Trois apports principaux pour les chauffeurs VTC :
Droit à explication humaine. Toute décision prise par un algorithme (désactivation, suspension, restriction de zone) doit pouvoir être contestée devant un humain. Le délai pour saisir un référent humain est encadré.
Droit à motivation détaillée. La plateforme doit fournir les éléments factuels ayant conduit à la décision : notes basses, signalements, données comportementales pertinentes.
Délai de préavis. Hors faute grave avérée, une désactivation ou modification substantielle des conditions ne peut intervenir sans préavis raisonnable.
Pour le détail des protections issues de la directive, voir notre article dédié sur la directive européenne.
Les motifs qui restent recevables
Côté plateformes, certains motifs de désactivation sont admis :
- Note moyenne en baisse durable sous le seuil contractuel après alerte.
- Signalements répétés et étayés (vidéo dashcam client, plaintes nominatives).
- Conduite à risque caractérisée et documentée.
- Document obligatoire expiré non régularisé (carte pro VTC, assurance, contrôle technique).
- Fraude avérée.
Les motifs jugés insuffisants par les tribunaux
Le développement de la jurisprudence européenne et nationale a progressivement écarté plusieurs motifs comme insuffisants :
- Note moyenne calculée sur un nombre trop faible de courses.
- Mention vague de « comportement non conforme » sans précision factuelle.
- Plainte client unique sans contre-enquête.
- Refus ponctuel de courses jugé légitime (zone risque, état du client).

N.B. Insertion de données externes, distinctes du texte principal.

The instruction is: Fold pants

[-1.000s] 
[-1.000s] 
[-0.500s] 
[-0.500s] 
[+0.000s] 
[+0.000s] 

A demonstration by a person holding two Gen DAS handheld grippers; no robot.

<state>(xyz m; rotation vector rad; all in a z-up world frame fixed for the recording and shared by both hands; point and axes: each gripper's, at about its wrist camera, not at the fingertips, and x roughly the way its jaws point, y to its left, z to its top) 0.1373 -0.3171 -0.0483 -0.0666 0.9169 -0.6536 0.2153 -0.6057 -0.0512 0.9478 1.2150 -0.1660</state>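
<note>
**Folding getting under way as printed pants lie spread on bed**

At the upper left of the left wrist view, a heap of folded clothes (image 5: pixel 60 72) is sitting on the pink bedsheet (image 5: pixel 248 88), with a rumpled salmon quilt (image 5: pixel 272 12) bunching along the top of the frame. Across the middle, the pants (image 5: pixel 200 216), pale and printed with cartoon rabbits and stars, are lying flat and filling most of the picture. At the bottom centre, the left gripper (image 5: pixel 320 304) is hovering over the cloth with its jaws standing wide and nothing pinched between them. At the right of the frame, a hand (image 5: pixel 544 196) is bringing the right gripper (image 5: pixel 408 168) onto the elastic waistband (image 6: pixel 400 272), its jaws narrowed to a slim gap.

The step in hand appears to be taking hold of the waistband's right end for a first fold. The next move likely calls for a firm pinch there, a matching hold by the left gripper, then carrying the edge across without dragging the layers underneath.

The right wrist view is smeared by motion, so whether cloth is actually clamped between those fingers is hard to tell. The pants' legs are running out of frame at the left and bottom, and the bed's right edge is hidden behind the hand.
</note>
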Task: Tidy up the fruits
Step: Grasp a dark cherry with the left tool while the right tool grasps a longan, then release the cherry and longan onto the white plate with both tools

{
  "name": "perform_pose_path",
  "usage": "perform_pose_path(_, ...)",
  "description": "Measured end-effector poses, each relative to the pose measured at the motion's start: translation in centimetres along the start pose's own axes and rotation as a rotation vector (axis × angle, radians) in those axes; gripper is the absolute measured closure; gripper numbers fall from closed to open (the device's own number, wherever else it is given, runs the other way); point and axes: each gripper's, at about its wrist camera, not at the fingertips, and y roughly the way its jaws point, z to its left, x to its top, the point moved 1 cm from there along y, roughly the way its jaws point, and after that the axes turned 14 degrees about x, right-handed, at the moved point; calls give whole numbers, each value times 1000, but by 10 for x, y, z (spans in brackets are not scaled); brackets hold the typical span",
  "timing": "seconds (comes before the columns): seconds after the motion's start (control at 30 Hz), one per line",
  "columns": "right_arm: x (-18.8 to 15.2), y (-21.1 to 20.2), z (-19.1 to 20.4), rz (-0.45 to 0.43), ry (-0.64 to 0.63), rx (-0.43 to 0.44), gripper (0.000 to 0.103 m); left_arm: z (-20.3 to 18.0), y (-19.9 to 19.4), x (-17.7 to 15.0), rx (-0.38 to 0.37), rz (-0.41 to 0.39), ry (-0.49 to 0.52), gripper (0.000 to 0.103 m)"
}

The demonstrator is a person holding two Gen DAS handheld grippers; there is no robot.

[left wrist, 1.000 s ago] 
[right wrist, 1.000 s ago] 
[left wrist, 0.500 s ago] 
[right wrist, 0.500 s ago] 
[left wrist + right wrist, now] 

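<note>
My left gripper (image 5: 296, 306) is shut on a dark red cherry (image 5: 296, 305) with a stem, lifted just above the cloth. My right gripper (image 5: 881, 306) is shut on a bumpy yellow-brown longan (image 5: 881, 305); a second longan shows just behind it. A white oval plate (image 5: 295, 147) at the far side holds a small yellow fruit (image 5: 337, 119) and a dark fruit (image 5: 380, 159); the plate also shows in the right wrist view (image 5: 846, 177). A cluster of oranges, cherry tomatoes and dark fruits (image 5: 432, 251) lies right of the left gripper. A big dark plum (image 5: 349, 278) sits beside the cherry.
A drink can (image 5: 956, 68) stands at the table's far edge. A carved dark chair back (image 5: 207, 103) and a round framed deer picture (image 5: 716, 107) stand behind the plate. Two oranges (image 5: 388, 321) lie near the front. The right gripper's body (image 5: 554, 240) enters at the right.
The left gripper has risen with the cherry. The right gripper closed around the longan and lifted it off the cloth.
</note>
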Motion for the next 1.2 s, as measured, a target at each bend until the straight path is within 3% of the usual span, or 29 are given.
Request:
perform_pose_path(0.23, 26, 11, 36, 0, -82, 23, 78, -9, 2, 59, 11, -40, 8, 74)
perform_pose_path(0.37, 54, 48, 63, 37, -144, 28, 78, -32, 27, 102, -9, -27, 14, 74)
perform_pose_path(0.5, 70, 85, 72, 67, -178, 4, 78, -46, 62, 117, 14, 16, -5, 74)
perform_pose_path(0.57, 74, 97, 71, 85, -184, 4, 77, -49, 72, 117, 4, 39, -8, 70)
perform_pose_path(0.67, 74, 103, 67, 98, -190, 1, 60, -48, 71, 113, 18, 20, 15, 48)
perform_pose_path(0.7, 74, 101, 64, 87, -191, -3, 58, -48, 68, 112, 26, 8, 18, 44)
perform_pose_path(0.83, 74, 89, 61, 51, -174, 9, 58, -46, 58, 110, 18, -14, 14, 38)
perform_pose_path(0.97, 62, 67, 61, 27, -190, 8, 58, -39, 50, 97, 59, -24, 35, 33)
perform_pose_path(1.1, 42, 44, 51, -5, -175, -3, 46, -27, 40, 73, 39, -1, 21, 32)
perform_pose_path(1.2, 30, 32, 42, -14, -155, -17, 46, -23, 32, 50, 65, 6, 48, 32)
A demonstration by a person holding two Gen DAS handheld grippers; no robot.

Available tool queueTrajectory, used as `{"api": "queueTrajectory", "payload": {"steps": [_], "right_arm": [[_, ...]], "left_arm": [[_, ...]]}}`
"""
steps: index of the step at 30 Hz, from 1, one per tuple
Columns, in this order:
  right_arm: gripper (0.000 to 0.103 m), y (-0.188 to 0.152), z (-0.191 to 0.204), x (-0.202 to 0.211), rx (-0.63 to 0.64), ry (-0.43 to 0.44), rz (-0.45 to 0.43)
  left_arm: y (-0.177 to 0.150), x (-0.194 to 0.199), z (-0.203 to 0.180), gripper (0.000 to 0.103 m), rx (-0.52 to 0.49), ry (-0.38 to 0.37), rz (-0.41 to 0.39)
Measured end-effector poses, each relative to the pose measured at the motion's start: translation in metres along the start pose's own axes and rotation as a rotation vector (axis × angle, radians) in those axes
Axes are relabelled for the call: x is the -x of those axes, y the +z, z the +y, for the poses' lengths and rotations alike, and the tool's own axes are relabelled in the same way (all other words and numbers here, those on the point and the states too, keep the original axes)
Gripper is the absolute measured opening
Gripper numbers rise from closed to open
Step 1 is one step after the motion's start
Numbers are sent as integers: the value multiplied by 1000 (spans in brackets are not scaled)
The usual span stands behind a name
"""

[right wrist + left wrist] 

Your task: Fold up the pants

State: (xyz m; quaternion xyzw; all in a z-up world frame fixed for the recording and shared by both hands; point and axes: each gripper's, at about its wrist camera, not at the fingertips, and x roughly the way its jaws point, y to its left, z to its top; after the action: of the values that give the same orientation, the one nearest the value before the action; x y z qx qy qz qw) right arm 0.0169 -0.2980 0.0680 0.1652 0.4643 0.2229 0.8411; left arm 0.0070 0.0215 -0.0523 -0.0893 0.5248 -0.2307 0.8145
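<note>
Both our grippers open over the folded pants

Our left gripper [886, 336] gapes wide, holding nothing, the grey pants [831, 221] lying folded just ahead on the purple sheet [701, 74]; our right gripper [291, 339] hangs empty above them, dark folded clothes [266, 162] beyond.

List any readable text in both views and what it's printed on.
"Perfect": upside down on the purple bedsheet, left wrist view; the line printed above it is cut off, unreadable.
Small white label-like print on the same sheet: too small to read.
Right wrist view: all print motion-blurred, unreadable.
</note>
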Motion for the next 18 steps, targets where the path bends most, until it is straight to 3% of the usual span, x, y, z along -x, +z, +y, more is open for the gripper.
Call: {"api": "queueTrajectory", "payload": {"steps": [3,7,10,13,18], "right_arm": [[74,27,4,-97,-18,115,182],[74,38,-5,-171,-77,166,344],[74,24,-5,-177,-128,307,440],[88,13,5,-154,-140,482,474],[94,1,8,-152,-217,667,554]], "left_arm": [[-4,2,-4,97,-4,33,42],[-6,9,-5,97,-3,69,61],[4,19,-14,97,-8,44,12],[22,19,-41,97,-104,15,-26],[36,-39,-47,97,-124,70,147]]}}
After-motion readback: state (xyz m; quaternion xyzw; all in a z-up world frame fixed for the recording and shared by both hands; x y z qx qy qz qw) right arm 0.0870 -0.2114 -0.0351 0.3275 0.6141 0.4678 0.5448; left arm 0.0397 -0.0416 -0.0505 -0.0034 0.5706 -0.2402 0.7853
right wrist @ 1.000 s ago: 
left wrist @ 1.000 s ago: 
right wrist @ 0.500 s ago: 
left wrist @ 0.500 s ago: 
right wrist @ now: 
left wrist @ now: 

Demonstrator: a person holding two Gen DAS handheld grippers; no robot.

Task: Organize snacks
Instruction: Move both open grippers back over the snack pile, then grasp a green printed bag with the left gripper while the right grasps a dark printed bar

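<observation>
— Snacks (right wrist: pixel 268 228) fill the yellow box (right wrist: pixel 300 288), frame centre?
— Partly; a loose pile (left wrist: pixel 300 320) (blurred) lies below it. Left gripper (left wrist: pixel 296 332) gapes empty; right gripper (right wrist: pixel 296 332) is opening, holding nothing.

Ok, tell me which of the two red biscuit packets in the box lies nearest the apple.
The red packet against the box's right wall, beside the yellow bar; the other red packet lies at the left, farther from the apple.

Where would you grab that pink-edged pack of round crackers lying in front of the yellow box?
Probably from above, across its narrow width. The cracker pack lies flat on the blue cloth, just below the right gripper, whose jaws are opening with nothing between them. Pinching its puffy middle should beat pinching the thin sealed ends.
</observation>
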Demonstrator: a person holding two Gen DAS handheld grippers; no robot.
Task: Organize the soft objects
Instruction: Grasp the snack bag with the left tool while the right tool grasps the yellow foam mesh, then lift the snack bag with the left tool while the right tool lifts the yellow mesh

La procédure de contestation
À la réception de la notification : conserver l'email ou la notification dans l'application. Capture d'écran horodatée. Notation du motif annoncé.
Phase de recours interne : toutes les plateformes proposent désormais un formulaire de recours dédié. Y joindre toutes les pièces favorables : relevés de courses, captures d'écran des notes, témoignages éventuels, factures. Demander explicitement la communication des éléments précis qui ont motivé la décision.
Phase d'escalade : si la plateforme rejette ou ne répond pas dans le délai légal, deux voies parallèles s'ouvrent.
Le médiateur et les voies judiciaires
Médiateur des plateformes numériques. Saisine gratuite. Procédure écrite. Délai de réponse variable mais souvent rapide.
Procédure judiciaire. Selon la qualification du contrat et de la relation entre la plateforme et le chauffeur, la compétence revient au tribunal de commerce ou au conseil de prud'hommes. La jurisprudence évolue sur cette question depuis l'entrée en vigueur de la directive.
Conseils pratiques
Sauvegardez tout. Capturez chaque mois vos relevés de notes et de courses. En cas de contestation, vous aurez de quoi prouver une activité régulière.
Gardez plusieurs plateformes actives. Travailler exclusivement avec une seule rend la dépendance critique. Trois ou quatre comptes répartis lissent le risque.
Documentez les courses sensibles. Trajet de nuit avec client manifestement alcoolisé, dispute, refus de paiement : faire un compte-rendu écrit dans la journée.
Ne signez aucune « renonciation à recours ». Certaines plateformes peuvent proposer des accords amiables incluant cette clause. La jurisprudence européenne tend à les invalider.
Pour aller plus loin
La désactivation reste un risque réel du métier, mais ce n'est plus une fatalité. Connaître ses droits et les faire valoir suffit souvent à faire reculer une décision abusive.